§ THE TASK: For the listing below, print exactly the lines from the line with "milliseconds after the" to the line with "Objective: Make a", both included, and nothing beyond them.

§ GIVEN MATERIAL:
= Beginning of Section =
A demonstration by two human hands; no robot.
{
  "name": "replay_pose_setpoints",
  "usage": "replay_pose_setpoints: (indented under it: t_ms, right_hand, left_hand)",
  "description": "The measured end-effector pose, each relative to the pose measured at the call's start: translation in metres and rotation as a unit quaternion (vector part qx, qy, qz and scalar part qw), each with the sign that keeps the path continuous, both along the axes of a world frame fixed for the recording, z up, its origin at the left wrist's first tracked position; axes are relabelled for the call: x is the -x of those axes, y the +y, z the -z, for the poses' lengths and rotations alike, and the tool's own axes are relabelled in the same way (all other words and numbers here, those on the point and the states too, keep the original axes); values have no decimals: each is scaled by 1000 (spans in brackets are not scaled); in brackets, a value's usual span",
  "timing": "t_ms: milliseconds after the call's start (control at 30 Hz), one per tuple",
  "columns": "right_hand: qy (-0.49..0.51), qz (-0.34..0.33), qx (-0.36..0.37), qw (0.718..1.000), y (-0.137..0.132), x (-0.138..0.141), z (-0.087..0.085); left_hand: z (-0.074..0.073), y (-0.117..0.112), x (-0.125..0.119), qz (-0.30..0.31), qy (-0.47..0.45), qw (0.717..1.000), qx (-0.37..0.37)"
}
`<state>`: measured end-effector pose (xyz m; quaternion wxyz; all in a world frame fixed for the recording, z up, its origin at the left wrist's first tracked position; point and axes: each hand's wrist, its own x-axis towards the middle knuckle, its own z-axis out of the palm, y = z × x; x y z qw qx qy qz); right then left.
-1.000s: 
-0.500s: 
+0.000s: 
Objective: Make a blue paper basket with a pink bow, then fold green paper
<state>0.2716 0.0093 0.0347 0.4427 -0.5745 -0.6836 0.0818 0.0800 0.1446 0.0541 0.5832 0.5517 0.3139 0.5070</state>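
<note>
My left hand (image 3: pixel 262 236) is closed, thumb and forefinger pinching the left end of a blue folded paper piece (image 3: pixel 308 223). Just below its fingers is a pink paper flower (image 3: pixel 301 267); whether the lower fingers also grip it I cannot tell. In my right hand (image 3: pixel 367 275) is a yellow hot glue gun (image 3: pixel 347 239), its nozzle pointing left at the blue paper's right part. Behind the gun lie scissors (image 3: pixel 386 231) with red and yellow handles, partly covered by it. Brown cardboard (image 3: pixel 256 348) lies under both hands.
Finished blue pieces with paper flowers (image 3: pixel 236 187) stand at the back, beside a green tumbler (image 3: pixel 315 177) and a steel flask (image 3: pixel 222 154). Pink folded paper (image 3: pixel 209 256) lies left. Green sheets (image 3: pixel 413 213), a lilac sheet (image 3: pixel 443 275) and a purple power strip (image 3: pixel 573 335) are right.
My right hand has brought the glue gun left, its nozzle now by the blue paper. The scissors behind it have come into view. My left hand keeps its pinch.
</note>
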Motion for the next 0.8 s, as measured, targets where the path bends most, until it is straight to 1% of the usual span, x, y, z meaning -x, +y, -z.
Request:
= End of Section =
§ ANSWER TO THIS TASK:
  "timing": "t_ms: milliseconds after the call's start (control at 30 Hz), one per tuple",
  "columns": "right_hand: qy (-0.49..0.51), qz (-0.34..0.33), qx (-0.36..0.37), qw (0.718..1.000), y (-0.137..0.132), x (-0.138..0.141), z (-0.087..0.085); left_hand: z (-0.074..0.073), y (-0.117..0.112), x (-0.125..0.119), qz (-0.30..0.31), qy (-0.47..0.45), qw (0.717..1.000), qx (-0.37..0.37)"
}
`<state>`: measured end-effector pose (xyz m; quaternion wxyz; all in a world frame fixed for the recording, z up, its origin at the left wrist's first tracked position; point and axes: each hand's wrist, its own x-axis towards the middle knuckle, its own z-axis out of the palm, y = z × x; x y z qw qx qy qz); right then left.
-1.000s: 
-0.500s: 
+0.000s: 
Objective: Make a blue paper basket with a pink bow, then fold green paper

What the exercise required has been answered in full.